About Me
Hi, I'm Dr Martin Eastwood. This is my home for exploring football analytics, where I bridge the gap between rigorous statistical theory and practical industry application.
On my blog, I explore how advanced statistical techniques, particularly Bayesian modeling and machine learning, can provide a deeper understanding of the beautiful game. My focus is on methods that properly handle uncertainty and incorporate domain knowledge - essential for making robust decisions in a sport often defined by limited data.
I'm the author of the open-source Python library, penaltyblog, which has been downloaded over
160,000 times. I'm proud that my tools and models are actively used by clubs, governing bodies,
player agencies, and analysts globally to find a competitive edge.
What You'll Find Here
- Technical Deep-Dives: My detailed explorations of statistical methods applied to football, from Expected Threat calculations to detecting market inefficiencies through Bayesian inference.
- Implementation Guides: Step-by-step tutorials showing how to build and deploy analytics solutions in Python, with complete code and mathematical foundations.
- Open-Source Tools: The
penaltyblogPython package, providing tested, documented implementations ready for professional deployment. - Research Notes: My explorations of emerging techniques and experimental approaches that push the boundaries of football analytics.
My Technical Philosophy
My work emphasizes Bayesian statistical methods for their ability to quantify uncertainty and incorporate prior knowledge. This is crucial for the small sample sizes and inherent variability of football data and allows for more nuanced insights than traditional methods.
I prioritize transparency and reproducibility in everything I do. The code for my projects is available on GitHub, with comprehensive documentation to ensure analyses can be validated, extended, and adapted.
Community & Industry Engagement
Through the penaltyblog project, I actively engage with the wider sports analytics community to push the boundaries of what's possible with open-source tools.
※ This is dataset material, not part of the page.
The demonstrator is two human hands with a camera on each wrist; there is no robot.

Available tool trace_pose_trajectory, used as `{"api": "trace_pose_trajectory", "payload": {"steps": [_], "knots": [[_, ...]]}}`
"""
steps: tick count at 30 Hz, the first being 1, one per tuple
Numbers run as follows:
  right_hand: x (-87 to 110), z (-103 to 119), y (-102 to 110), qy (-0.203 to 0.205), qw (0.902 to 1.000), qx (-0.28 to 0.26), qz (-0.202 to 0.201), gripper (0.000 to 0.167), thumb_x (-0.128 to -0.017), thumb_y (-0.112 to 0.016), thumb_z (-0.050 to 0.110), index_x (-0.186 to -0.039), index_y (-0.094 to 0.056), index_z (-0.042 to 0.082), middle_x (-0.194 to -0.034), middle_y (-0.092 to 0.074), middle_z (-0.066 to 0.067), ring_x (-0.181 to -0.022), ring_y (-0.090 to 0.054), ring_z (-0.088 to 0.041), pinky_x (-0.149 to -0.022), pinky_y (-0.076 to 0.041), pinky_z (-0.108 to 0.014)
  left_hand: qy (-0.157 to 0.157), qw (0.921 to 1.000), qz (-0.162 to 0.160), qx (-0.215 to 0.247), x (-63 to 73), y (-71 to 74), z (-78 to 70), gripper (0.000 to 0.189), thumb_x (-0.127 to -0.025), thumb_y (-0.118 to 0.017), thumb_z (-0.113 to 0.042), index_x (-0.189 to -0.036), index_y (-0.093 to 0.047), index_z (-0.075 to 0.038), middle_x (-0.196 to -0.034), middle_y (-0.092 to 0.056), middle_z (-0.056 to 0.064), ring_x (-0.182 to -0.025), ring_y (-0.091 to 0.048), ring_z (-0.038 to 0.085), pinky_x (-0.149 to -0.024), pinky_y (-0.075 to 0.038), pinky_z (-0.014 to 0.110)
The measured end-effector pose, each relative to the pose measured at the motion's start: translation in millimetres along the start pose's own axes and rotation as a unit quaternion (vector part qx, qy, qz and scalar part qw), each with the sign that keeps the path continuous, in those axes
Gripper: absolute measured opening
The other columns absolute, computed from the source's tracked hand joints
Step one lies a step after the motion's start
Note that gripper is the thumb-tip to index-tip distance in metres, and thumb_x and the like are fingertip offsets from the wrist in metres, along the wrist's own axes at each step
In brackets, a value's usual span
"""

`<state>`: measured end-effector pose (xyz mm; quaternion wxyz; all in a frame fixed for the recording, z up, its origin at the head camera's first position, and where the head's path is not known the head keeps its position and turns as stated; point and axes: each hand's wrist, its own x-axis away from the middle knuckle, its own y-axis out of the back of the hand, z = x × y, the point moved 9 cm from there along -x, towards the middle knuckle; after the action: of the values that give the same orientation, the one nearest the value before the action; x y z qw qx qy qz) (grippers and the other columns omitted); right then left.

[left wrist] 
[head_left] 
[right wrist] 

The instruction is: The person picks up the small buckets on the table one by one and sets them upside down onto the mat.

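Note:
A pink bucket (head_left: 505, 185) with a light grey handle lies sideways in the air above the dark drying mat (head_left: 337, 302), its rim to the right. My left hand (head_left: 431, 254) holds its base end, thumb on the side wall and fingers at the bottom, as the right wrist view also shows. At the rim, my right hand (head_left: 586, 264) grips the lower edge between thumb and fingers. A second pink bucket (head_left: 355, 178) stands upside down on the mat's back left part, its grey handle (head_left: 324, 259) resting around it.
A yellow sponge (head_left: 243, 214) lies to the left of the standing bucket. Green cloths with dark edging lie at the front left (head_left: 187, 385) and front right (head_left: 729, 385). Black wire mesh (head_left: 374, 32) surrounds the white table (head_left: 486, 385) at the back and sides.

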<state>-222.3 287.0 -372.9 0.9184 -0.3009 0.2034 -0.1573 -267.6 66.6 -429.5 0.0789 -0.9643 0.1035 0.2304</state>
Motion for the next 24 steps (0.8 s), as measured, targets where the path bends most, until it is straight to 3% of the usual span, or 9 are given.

I am always interested in:
- Academic Contribution: Serving on review panels for Machine Learning conferences and journals, helping to evaluate and shape the latest research in the field
- Knowledge Sharing: Discussing how clubs and analysts are implementing Bayesian methods to improve decision-making
- Open-Source Contributions: Collaborating on new features for the penaltyblog library to make it more robust for the community
- Research Partnerships: Exploring novel modeling approaches and proof-of-concepts that bridge the gap between academia and the industry
If you are using penaltyblog in your workflow or have feedback on the project, I'd love to hear from you. Please get in touch.
My Background
My background combines statistical theory with software engineering. I am interested in the intersection of high-performance computing (like Cython and Rust) and Bayesian inference, ensuring that complex models are not just theoretically sound, but computationally efficient.
Using My Work
You're welcome to reuse my content and code under these conditions: please provide attribution with a link back to the source, use it for non-commercial purposes only, and let me know how you're applying it - it's always fascinating to see how others extend these methodologies.